Nothing but an exact copy of the listing should be given.

------------------------------------

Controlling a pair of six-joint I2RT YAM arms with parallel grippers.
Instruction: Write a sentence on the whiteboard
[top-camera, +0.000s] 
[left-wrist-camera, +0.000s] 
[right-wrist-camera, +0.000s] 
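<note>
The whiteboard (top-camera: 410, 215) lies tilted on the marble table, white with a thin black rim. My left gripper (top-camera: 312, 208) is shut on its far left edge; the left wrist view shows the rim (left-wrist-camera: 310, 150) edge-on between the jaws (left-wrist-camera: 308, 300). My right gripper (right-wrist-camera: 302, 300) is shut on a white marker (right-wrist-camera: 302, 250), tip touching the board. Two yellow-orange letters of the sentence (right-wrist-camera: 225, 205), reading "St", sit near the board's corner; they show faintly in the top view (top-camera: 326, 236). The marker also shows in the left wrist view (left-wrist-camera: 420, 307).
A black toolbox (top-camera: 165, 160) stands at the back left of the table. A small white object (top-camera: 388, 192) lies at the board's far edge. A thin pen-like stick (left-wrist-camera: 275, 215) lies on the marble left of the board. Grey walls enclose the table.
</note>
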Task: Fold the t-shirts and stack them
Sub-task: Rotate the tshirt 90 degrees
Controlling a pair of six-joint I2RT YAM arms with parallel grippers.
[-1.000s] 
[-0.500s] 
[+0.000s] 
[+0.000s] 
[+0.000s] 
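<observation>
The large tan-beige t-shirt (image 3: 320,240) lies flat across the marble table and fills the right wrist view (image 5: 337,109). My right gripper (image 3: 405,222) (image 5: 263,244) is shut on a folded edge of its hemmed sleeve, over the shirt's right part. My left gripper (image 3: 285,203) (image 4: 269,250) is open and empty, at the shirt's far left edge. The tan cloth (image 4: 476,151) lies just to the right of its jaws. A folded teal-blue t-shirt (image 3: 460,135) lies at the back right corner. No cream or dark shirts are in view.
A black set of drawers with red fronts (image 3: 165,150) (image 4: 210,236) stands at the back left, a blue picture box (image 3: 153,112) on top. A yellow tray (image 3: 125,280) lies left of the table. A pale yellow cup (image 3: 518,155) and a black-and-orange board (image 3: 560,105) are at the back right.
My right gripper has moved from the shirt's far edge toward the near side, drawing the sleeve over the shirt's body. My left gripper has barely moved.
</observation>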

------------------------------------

Exercise response
Controlling a pair of six-joint I2RT YAM arms with parallel grippers.
Instruction: Write a sentence on the whiteboard
[top-camera, +0.000s] 
[left-wrist-camera, +0.000s] 
[right-wrist-camera, +0.000s] 
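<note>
The whiteboard (top-camera: 410, 215) lies tilted on the marble table, white with a thin black rim. My left gripper (top-camera: 312, 208) is shut on its far left edge; the left wrist view shows the rim (left-wrist-camera: 310, 150) edge-on between the jaws (left-wrist-camera: 308, 300). My right gripper (right-wrist-camera: 302, 300) is shut on a white marker (right-wrist-camera: 302, 250), tip touching the board. Two yellow-orange letters of the sentence (right-wrist-camera: 225, 205), reading "St", sit near the board's corner; they show faintly in the top view (top-camera: 326, 236). The marker also shows in the left wrist view (left-wrist-camera: 420, 307).
A black toolbox (top-camera: 165, 160) stands at the back left of the table. A small white object (top-camera: 388, 192) lies at the board's far edge. A thin pen-like stick (left-wrist-camera: 275, 215) lies on the marble left of the board. Grey walls enclose the table.
</note>
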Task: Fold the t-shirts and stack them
Sub-task: Rotate the tshirt 90 degrees
Controlling a pair of six-joint I2RT YAM arms with parallel grippers.
[-1.000s] 
[-0.500s] 
[+0.000s] 
[+0.000s] 
[+0.000s] 
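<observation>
The large tan-beige t-shirt (image 3: 320,240) lies flat across the marble table and fills the right wrist view (image 5: 337,109). My right gripper (image 3: 405,222) (image 5: 263,244) is shut on a folded edge of its hemmed sleeve, over the shirt's right part. My left gripper (image 3: 285,203) (image 4: 269,250) is open and empty, at the shirt's far left edge. The tan cloth (image 4: 476,151) lies just to the right of its jaws. A folded teal-blue t-shirt (image 3: 460,135) lies at the back right corner. No cream or dark shirts are in view.
A black set of drawers with red fronts (image 3: 165,150) (image 4: 210,236) stands at the back left, a blue picture box (image 3: 153,112) on top. A yellow tray (image 3: 125,280) lies left of the table. A pale yellow cup (image 3: 518,155) and a black-and-orange board (image 3: 560,105) are at the back right.
My right gripper has moved from the shirt's far edge toward the near side, drawing the sleeve over the shirt's body. My left gripper has barely moved.
</observation>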

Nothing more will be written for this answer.